Your goal:
Read through the records below and copy each line that uses the word "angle".

**** Source data

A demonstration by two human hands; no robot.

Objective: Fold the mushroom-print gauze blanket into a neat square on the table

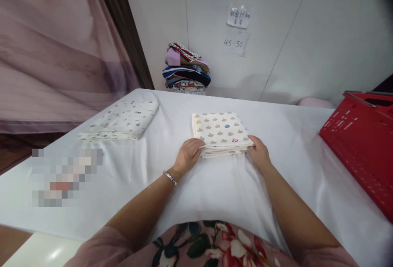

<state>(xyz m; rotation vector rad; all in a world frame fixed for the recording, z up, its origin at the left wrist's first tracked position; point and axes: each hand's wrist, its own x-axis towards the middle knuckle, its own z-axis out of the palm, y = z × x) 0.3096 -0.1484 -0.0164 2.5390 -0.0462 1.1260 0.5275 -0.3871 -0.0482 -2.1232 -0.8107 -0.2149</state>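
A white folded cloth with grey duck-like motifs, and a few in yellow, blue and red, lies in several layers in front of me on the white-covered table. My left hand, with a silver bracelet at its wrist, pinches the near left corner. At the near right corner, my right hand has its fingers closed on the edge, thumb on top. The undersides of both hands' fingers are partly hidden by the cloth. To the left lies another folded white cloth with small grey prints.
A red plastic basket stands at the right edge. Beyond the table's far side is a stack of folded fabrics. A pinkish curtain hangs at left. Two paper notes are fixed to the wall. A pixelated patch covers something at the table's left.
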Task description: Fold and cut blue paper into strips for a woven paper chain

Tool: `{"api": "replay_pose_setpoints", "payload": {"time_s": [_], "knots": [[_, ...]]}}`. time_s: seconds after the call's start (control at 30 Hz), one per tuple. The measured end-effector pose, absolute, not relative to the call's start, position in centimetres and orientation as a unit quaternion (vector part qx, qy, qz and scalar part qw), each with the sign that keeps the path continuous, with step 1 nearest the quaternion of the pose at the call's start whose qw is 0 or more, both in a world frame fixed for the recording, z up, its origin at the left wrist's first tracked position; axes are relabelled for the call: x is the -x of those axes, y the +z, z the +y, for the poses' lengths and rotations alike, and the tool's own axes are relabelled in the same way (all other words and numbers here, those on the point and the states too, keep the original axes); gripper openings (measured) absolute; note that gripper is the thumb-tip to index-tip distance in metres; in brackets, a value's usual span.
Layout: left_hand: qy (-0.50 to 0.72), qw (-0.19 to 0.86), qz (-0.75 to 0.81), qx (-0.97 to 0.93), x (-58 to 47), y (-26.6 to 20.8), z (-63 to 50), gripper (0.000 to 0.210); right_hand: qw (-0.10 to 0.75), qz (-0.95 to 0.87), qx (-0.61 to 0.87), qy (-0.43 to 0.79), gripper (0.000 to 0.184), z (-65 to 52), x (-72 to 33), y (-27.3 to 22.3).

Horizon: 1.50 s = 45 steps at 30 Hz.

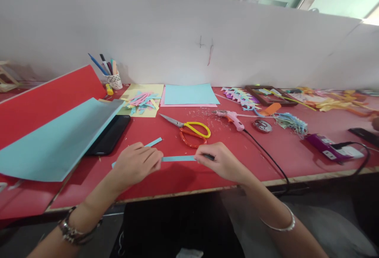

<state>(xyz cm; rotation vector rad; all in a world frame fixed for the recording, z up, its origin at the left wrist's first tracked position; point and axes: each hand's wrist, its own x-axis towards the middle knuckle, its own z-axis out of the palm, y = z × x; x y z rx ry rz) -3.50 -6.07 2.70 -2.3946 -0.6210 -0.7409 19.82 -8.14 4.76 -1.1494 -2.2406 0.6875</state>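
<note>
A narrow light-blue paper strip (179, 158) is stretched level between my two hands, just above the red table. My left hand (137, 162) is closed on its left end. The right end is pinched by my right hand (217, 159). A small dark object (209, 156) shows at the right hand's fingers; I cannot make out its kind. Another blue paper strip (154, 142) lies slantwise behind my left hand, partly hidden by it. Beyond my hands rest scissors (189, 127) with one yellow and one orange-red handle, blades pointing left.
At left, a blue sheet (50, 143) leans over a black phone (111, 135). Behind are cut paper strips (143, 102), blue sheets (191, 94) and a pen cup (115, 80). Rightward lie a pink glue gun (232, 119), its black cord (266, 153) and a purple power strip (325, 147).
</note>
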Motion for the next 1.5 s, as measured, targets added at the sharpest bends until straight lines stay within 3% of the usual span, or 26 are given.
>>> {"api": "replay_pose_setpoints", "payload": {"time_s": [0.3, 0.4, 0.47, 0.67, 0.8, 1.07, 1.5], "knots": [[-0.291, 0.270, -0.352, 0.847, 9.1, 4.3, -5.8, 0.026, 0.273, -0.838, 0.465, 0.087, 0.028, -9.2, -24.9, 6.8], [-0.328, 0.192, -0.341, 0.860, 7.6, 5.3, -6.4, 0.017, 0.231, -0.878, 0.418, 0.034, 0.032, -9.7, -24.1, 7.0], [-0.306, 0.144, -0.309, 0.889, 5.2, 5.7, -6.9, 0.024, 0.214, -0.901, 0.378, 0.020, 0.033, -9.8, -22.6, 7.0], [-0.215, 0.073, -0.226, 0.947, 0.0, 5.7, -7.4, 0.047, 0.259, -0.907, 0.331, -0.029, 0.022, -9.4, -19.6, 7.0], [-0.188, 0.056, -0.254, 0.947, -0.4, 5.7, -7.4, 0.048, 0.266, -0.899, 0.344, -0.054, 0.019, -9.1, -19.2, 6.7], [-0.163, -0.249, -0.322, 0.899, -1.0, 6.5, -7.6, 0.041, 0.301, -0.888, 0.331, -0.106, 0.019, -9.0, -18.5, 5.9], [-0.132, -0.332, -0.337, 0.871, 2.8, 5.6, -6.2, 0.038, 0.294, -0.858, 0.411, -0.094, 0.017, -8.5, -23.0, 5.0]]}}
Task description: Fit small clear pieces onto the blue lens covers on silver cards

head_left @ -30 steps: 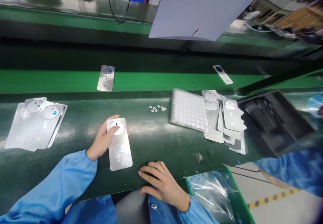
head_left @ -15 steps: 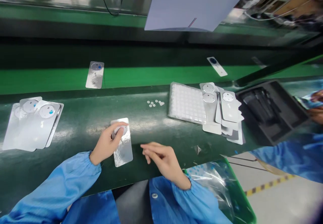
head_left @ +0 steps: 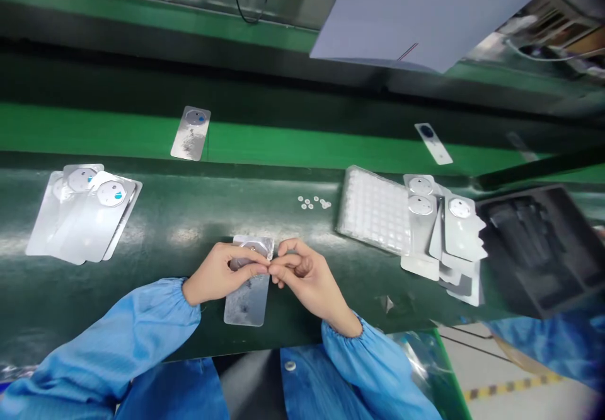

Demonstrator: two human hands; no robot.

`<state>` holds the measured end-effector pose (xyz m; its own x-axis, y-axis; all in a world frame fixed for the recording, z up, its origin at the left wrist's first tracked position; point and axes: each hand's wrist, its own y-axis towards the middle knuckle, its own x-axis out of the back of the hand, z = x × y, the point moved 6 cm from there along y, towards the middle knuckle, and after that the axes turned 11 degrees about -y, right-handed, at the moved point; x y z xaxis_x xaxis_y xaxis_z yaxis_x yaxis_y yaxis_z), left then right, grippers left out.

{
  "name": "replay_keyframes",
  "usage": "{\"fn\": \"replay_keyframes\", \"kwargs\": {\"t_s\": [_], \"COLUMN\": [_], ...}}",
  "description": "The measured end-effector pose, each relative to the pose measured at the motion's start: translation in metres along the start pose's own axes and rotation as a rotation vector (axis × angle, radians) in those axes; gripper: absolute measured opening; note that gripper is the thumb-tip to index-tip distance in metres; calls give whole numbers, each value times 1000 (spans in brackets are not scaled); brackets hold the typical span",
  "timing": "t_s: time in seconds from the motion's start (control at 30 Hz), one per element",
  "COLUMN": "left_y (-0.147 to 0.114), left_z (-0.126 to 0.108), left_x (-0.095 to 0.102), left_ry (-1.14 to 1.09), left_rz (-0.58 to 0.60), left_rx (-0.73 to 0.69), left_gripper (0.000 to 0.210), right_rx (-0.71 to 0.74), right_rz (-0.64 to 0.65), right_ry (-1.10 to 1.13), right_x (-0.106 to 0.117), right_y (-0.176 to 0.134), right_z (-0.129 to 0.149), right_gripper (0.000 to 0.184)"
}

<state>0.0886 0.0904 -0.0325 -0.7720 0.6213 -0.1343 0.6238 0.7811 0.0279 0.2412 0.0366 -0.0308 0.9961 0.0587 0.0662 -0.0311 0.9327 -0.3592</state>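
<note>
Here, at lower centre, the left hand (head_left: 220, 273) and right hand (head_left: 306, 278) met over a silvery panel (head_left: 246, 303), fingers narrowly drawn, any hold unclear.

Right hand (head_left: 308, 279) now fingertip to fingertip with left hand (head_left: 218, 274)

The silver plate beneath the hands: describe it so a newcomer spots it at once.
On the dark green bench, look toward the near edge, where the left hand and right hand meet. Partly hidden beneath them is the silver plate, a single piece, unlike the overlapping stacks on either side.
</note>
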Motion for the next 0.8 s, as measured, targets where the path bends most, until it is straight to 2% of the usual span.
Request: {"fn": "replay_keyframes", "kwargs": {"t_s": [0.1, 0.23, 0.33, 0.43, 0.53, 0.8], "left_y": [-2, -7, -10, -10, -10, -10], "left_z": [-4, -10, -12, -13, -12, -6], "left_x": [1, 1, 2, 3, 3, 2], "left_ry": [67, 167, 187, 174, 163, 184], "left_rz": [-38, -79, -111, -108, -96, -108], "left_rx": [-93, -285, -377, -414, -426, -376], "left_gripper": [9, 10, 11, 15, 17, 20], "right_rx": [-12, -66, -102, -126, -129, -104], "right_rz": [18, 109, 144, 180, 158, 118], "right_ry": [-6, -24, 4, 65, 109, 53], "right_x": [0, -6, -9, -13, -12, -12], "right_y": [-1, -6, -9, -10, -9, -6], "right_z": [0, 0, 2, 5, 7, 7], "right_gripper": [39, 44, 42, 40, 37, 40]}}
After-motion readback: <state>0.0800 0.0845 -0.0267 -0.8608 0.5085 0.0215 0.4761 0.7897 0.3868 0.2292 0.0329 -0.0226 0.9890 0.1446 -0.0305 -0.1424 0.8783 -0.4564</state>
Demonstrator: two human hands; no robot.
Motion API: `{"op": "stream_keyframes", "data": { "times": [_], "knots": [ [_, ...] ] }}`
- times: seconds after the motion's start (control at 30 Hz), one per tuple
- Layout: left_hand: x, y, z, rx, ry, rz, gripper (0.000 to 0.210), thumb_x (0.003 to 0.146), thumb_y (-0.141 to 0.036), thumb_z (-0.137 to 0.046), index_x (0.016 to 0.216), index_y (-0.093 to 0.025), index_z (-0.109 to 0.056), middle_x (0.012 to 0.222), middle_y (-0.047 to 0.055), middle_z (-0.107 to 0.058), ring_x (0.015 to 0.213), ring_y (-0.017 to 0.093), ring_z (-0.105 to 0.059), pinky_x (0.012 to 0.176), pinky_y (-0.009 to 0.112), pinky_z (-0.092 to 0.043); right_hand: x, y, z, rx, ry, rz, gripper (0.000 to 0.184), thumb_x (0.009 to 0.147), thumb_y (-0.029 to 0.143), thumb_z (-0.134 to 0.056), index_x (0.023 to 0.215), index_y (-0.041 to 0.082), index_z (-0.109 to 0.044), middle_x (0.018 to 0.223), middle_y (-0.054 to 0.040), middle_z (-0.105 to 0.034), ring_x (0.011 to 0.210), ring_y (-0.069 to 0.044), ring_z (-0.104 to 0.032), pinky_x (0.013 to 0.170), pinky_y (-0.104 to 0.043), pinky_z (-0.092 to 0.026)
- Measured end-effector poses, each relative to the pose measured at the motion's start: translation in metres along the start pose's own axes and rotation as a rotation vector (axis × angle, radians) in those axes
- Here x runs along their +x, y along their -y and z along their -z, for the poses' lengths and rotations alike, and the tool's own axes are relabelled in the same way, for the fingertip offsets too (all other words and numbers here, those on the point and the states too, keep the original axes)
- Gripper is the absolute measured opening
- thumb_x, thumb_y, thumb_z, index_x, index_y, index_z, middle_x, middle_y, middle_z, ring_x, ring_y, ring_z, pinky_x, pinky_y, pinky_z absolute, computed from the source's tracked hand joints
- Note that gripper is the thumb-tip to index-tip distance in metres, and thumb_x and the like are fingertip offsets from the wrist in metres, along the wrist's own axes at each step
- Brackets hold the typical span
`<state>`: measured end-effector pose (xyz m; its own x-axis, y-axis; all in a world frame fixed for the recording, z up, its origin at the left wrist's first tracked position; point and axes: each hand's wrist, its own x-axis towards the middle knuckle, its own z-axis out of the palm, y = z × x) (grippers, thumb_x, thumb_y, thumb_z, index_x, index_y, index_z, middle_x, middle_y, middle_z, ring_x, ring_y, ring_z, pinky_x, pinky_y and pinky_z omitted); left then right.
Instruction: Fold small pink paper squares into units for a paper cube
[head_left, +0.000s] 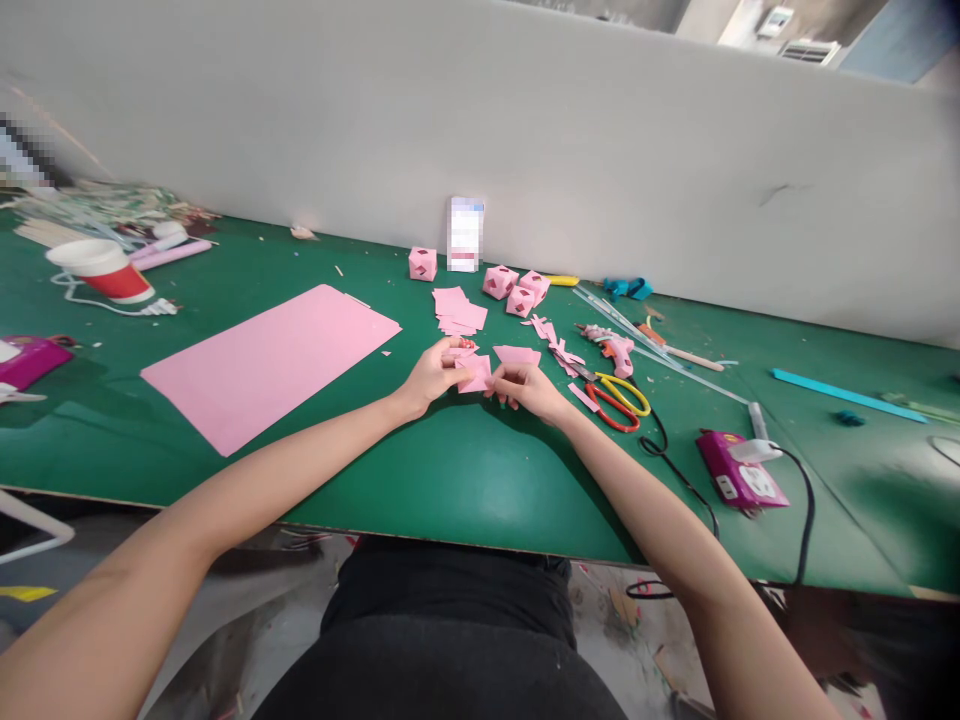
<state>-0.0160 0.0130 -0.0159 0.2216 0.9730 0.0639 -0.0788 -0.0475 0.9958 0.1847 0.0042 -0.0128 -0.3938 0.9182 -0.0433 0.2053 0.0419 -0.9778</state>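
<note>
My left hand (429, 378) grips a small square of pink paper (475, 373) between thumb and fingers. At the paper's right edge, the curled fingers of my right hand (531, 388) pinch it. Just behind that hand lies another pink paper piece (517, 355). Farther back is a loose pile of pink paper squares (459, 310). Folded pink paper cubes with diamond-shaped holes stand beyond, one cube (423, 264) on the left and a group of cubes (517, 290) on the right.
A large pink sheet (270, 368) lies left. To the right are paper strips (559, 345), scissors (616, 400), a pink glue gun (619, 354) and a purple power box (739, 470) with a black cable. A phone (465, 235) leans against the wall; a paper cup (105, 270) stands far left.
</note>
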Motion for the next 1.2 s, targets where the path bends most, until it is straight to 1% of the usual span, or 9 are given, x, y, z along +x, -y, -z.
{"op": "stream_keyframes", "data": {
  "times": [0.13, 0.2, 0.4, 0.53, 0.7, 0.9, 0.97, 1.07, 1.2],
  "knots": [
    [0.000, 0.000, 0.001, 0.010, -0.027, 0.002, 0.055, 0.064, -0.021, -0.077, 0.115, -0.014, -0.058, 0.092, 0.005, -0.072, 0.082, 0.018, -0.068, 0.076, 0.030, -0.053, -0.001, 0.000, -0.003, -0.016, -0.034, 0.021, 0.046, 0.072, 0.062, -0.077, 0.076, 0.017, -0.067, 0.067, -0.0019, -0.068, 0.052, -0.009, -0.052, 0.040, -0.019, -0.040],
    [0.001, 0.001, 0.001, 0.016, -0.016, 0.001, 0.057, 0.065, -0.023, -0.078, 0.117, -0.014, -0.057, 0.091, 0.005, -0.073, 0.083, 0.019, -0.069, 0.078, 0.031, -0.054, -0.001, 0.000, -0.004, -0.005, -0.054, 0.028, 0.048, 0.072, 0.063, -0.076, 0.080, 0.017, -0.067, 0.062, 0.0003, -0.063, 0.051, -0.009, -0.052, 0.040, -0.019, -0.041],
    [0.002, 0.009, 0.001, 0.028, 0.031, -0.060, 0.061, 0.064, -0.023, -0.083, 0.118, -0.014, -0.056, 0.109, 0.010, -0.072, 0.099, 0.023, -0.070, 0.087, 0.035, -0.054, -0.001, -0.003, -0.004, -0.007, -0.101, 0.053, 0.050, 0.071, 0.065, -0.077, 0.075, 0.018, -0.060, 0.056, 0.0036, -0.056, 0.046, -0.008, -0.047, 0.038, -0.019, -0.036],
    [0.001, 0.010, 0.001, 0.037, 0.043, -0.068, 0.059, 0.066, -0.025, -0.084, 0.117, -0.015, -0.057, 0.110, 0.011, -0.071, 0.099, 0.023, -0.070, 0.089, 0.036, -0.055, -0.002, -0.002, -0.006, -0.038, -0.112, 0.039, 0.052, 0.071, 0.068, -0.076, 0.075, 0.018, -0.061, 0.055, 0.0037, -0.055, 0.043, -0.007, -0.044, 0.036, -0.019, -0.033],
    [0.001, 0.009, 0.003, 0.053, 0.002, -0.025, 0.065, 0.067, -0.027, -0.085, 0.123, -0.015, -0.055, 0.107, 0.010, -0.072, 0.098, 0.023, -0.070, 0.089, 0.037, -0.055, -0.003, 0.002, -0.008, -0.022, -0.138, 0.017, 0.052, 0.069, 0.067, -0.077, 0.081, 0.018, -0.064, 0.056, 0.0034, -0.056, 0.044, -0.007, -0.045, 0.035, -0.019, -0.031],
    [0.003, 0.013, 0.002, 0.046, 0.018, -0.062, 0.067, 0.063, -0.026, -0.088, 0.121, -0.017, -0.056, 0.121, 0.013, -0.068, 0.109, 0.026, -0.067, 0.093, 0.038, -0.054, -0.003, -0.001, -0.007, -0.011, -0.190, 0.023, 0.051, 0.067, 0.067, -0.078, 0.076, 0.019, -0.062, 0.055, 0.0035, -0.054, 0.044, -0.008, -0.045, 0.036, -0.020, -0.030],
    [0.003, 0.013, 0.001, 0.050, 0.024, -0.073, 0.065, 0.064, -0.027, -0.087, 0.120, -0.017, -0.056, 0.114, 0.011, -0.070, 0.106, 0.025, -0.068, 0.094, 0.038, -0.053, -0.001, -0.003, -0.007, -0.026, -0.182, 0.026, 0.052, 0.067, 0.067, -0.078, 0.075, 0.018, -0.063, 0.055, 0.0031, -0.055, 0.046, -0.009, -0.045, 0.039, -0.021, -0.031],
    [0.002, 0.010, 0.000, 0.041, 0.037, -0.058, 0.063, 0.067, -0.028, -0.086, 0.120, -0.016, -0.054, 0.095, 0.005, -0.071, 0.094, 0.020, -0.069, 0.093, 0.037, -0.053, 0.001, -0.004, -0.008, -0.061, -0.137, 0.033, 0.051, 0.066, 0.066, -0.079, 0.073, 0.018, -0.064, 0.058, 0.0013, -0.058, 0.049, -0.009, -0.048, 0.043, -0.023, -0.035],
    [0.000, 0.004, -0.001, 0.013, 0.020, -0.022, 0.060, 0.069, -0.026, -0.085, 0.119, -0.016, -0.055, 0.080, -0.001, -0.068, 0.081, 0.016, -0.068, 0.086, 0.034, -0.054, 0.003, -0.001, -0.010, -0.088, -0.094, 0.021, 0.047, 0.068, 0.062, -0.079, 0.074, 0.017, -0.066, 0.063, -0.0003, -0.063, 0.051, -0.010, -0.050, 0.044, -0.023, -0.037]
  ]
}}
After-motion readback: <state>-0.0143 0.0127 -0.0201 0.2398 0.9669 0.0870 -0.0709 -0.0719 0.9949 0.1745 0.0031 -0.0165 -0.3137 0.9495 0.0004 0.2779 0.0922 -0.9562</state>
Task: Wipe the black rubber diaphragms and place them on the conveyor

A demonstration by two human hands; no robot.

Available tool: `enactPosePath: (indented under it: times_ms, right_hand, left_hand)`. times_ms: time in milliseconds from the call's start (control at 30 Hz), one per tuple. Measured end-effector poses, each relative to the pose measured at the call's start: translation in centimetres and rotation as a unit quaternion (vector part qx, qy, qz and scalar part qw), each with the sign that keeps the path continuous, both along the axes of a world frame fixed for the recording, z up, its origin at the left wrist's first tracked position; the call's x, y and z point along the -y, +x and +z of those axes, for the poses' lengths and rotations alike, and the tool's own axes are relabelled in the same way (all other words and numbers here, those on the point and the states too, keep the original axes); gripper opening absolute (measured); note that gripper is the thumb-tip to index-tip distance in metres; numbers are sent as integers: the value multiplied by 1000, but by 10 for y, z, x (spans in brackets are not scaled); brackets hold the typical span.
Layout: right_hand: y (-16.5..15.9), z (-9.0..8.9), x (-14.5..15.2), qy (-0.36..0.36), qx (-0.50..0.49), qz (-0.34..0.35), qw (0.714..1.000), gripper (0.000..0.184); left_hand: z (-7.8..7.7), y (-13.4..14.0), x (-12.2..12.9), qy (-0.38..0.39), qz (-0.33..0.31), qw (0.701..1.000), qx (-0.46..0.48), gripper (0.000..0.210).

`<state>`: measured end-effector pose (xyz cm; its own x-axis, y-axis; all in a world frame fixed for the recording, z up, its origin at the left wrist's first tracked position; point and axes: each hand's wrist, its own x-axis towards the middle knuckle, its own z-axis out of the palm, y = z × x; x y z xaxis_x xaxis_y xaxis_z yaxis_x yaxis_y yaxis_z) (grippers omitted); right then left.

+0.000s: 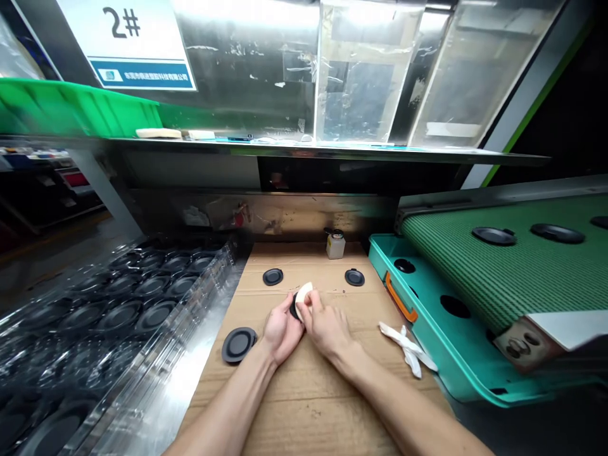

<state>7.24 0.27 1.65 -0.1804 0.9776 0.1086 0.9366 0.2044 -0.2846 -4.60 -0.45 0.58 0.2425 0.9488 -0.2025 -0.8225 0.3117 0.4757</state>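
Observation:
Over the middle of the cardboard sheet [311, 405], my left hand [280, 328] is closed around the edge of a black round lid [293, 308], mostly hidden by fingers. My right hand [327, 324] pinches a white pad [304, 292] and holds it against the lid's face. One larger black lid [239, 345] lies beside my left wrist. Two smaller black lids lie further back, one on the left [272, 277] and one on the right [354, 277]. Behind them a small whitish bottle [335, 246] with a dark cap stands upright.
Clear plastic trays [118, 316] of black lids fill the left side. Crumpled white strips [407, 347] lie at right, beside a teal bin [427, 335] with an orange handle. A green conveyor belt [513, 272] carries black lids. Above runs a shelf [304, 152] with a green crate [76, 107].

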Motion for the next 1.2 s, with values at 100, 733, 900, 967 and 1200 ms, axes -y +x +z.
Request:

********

Task answer:
  "description": "The measured end-effector pose, each relative to the pose measured at the motion's start: translation in metres along the start pose's own axes and rotation as a rotation vector (axis × angle, radians) in those axes; gripper: absolute measured opening; note that gripper is the thumb-tip to index-tip distance in metres; calls give whole numbers, each value times 1000 (spans in brackets are not scaled); brackets hold the typical span",
- Measured end-effector poses, each relative to the pose measured at the motion's start: translation in metres along the start pose's own axes and rotation as a rotation vector (axis × angle, radians) in those axes

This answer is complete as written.